Get up…coffee calls…and he’ll bring it up on a tray for both of you so that you can lounge a few more minutes. The Kenya AA with creamy whole milk and too much sugar will be smooth on your tongue and warm between your palms. He will joke he likes his coffee like he likes his women: strong, tan, and sweet. Snuggle into your bathrobe and the comfort of being truly known. Sip that warm heaven and talk about what’s on your mind…anything…everything.

Get separate bathrooms, when you can. Your mom once said that the two secrets to a long and happy marriage are nearsightedness and separate bathrooms. The latter is a luxury. You won’t need the former for a while—he will take your breath away every time he walks into the room dressed for a date and smelling of Prada. He’s the most handsome guy in just about every room. He’ll come kiss you goodbye and too often you will end up accidentally color-coordinated (the purple shirt, really?!) and take it as more proof. Do this ritual every day and let it center you.

Watch your nicknames evolve. It will start with baby, move to honey, then lover, then sweetheart. The names will begin veering into the ridiculous (but delicious)…sugarpie, baby cakes…skillet muffin. You like to bake. You will secretly like the names.

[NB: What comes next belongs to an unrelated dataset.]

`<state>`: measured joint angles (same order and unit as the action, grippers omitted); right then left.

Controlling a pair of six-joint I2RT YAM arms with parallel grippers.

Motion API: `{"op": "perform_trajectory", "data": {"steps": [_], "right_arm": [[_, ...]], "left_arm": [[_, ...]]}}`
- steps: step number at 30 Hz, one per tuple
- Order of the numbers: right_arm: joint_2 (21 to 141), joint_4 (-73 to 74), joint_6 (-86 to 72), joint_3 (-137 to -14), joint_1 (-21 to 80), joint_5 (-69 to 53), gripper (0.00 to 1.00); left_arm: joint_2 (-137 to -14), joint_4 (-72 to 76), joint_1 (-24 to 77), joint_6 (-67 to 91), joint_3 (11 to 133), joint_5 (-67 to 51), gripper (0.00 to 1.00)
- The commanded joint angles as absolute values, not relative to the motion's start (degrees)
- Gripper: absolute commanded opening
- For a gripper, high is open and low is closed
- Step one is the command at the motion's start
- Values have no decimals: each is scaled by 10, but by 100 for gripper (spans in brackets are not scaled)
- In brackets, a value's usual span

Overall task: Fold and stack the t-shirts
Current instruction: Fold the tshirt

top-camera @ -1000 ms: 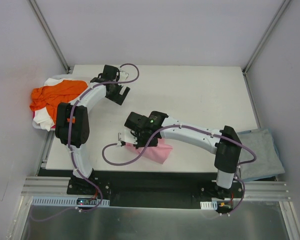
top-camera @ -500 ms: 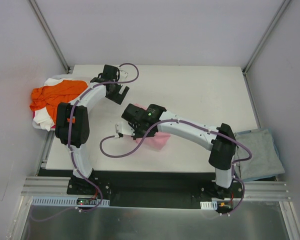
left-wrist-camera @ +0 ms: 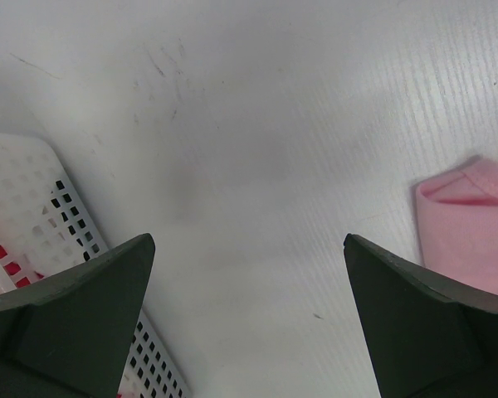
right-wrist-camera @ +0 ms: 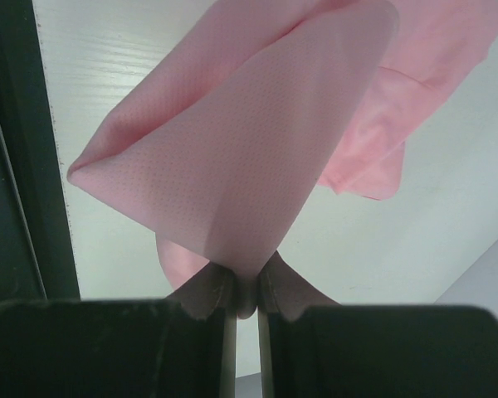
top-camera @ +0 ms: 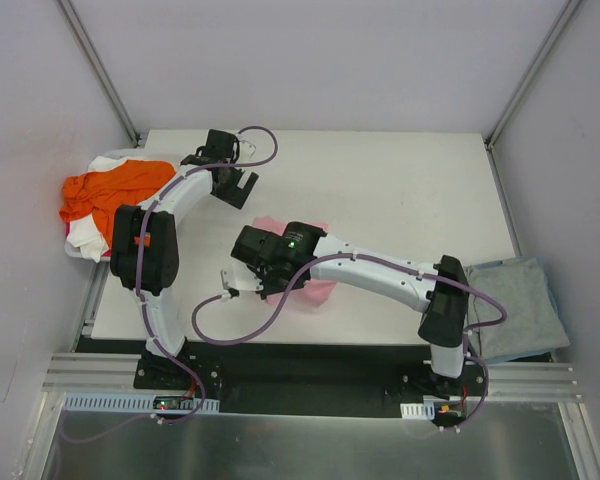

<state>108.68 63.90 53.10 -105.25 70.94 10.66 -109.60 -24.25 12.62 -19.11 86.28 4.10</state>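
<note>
The white worktop [top-camera: 400, 180] carries both arms at its near edge. The grey-blue t-shirt [top-camera: 528, 300] lies flat at the near right corner, reaching past the worktop's edge. It is a smooth, roughly rectangular fold whose long axis runs near to far, and the right arm covers its left part.

At the far left edge, the orange t-shirt [top-camera: 110, 192] is heaped and crumpled in a white perforated basket [left-wrist-camera: 33, 199], with no clear long axis. The white t-shirt [top-camera: 104, 162] peeps out behind and below it, mostly buried.

The light pink t-shirt [right-wrist-camera: 232, 166] sits near the middle of the worktop, largely hidden from above by the right arm, so its overall direction is hard to make out. From the right wrist, a smooth fold of it widens away from the fingers, with the rest rumpled on the worktop beyond.

The right claw [right-wrist-camera: 245, 292] is clenched on that pink fold. The left claw [left-wrist-camera: 249, 249] hangs released over bare worktop between the basket and the pink t-shirt.
</note>
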Motion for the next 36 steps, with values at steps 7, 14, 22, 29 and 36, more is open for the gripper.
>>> {"op": "perform_trajectory", "data": {"steps": [7, 14, 22, 29, 36], "right_arm": [[1056, 670, 524, -1101, 738, 122, 5], [1078, 617, 569, -1085, 705, 156, 4], [1107, 557, 617, -1064, 642, 147, 4], [1146, 522, 649, -1070, 608, 151, 4], [1185, 506, 681, -1106, 586, 143, 4]], "left_arm": [[-1079, -237, 120, -201, 867, 47, 99], [-1079, -236, 120, -198, 864, 43, 99], [-1063, -236, 120, -200, 848, 49, 99], [-1056, -236, 120, -195, 842, 53, 99], [-1057, -236, 120, -197, 844, 65, 99]]}}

Name things together. Lots of things. A specific feeling will be Spinach (bitter, irony…), a special kind of sleepy morning in bed will be a Loll. The essence of a thing will be its “Ness.” You will buy a used Ford and baptize it Harrison. He will have a monster early-90s Land Cruiser project that you will call: The Millennium Falcon. The dog you will have one day is Rocket. The child you will never have will remain nameless. Soon you will have enough words for a secret language. You will keep a list of coffee table books that ought to be published (Nigeria: Scratch and Sniff; Sunburn; Impossible Pants). You will be convinced that certain songs on the radio each year were literally written for you.

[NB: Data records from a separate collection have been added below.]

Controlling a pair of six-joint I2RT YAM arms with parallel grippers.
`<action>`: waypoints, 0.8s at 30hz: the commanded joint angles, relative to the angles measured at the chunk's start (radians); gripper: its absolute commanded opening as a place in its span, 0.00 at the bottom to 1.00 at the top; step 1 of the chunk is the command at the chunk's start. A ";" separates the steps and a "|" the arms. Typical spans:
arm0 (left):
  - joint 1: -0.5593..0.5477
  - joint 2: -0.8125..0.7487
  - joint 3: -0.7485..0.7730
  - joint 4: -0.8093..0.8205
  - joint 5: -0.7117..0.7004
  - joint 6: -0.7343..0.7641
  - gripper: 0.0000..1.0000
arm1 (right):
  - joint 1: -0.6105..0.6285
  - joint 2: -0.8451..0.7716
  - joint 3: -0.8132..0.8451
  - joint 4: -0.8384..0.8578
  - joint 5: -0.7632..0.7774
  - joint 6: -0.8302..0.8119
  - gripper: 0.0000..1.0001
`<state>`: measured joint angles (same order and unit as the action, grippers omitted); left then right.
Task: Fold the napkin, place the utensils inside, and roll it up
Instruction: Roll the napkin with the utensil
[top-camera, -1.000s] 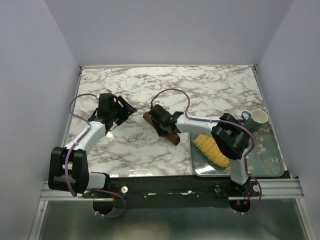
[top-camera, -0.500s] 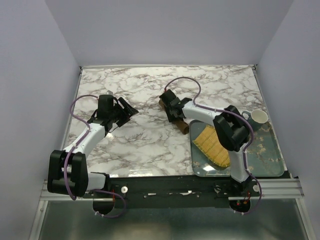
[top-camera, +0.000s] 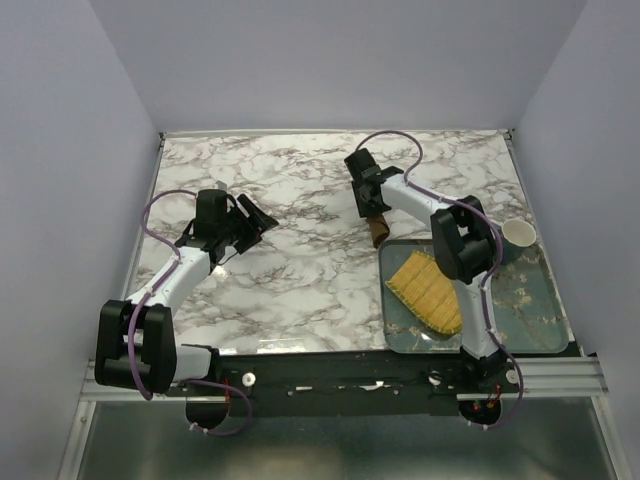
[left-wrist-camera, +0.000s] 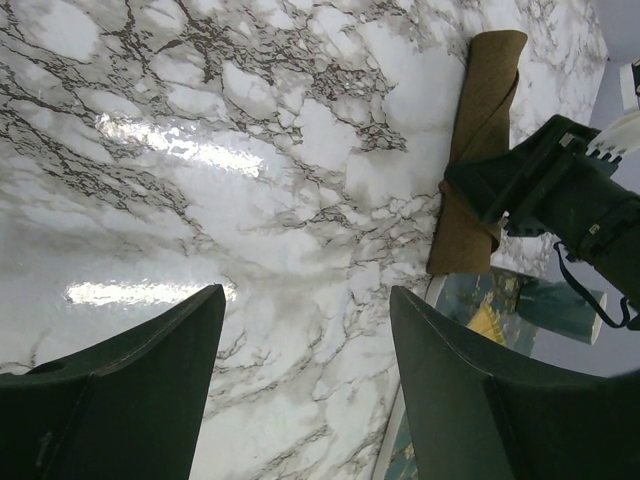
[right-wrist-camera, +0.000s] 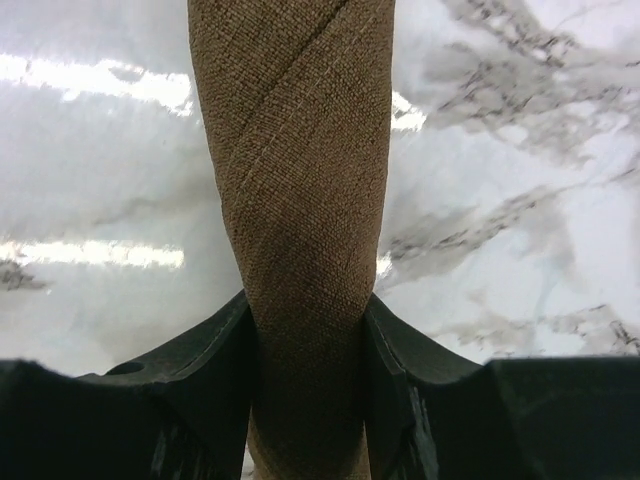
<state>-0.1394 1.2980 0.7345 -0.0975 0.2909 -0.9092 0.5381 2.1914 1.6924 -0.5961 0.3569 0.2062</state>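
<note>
The left gripper (top-camera: 256, 220), jaws wide apart and empty, hovers over the marble table (top-camera: 300, 280), with open room between it and the rolled napkin (top-camera: 378, 233) right of centre. The right gripper (top-camera: 372, 205) is closed around the roll's middle. Soft, light cloth would likely unwind if held by an end, so this mid-length hold suits, and no fork shows. Farther right, the tray (top-camera: 520, 300), its rim just beside the roll's near end, the mat (top-camera: 428, 290) and the mug (top-camera: 518, 236) limit movement.

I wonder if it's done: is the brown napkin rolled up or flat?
Rolled up. The napkin is a narrow tube with a slanting fold line, held by the right end effector.
</note>
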 joint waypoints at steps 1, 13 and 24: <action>-0.003 0.004 0.013 0.019 0.027 0.000 0.76 | -0.033 0.082 0.119 -0.096 -0.009 -0.050 0.49; -0.005 0.004 0.009 0.019 0.034 0.003 0.76 | -0.081 0.217 0.369 -0.177 -0.042 -0.143 0.51; -0.005 -0.003 0.003 0.019 0.040 0.003 0.76 | -0.089 0.209 0.374 -0.172 -0.105 -0.156 0.71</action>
<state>-0.1394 1.2980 0.7345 -0.0917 0.3061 -0.9092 0.4561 2.3810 2.0396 -0.7437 0.3008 0.0654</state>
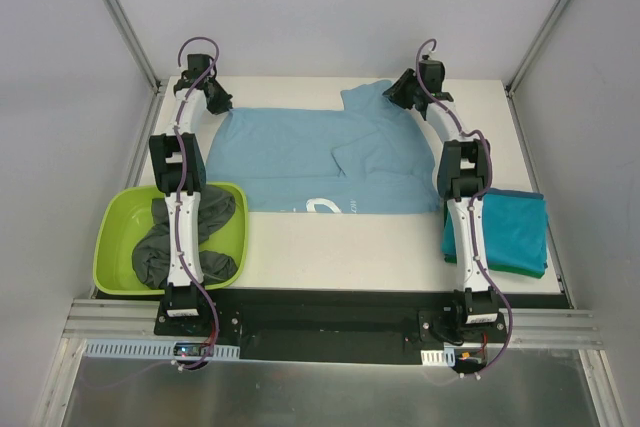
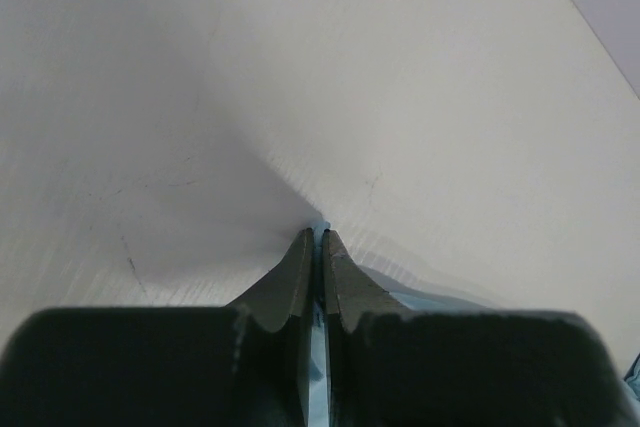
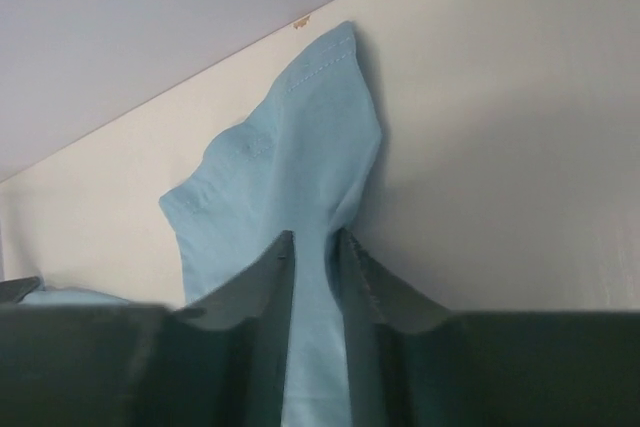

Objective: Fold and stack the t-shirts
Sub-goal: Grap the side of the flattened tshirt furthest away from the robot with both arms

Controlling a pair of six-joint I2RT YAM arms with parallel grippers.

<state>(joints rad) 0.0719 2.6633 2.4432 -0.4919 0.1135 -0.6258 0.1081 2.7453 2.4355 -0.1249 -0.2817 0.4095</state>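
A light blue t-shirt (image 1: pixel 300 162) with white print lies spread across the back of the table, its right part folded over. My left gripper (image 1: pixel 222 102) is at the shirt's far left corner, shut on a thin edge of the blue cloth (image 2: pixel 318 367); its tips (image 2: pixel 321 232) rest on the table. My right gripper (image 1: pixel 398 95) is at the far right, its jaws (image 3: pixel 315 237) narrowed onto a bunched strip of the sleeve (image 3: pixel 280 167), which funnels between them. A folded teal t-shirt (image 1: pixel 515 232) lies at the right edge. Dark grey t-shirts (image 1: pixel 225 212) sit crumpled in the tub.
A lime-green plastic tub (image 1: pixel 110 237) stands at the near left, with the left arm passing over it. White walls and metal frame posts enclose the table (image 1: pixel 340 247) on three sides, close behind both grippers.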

Draw a map of the world. Mark towns you explore together, countries you discover together. Places you encourage each other to go. Places you escape to, alone, remembering what it felt like to be untethered. Make your together map of cities: the world may know Paris and Mumbai and New York, but your world will have its own capitals: Nairobi and Cape Town and Cairo. Rome and London and Lamu and Blue Hill, Maine. Mali and Bali and Dubrovnik… He will send you postcards from far-flung cities. They will arrive months later with random stamps and a single witty line; a geography of bliss mapped in squiggles of print from hotel ballpoint pens.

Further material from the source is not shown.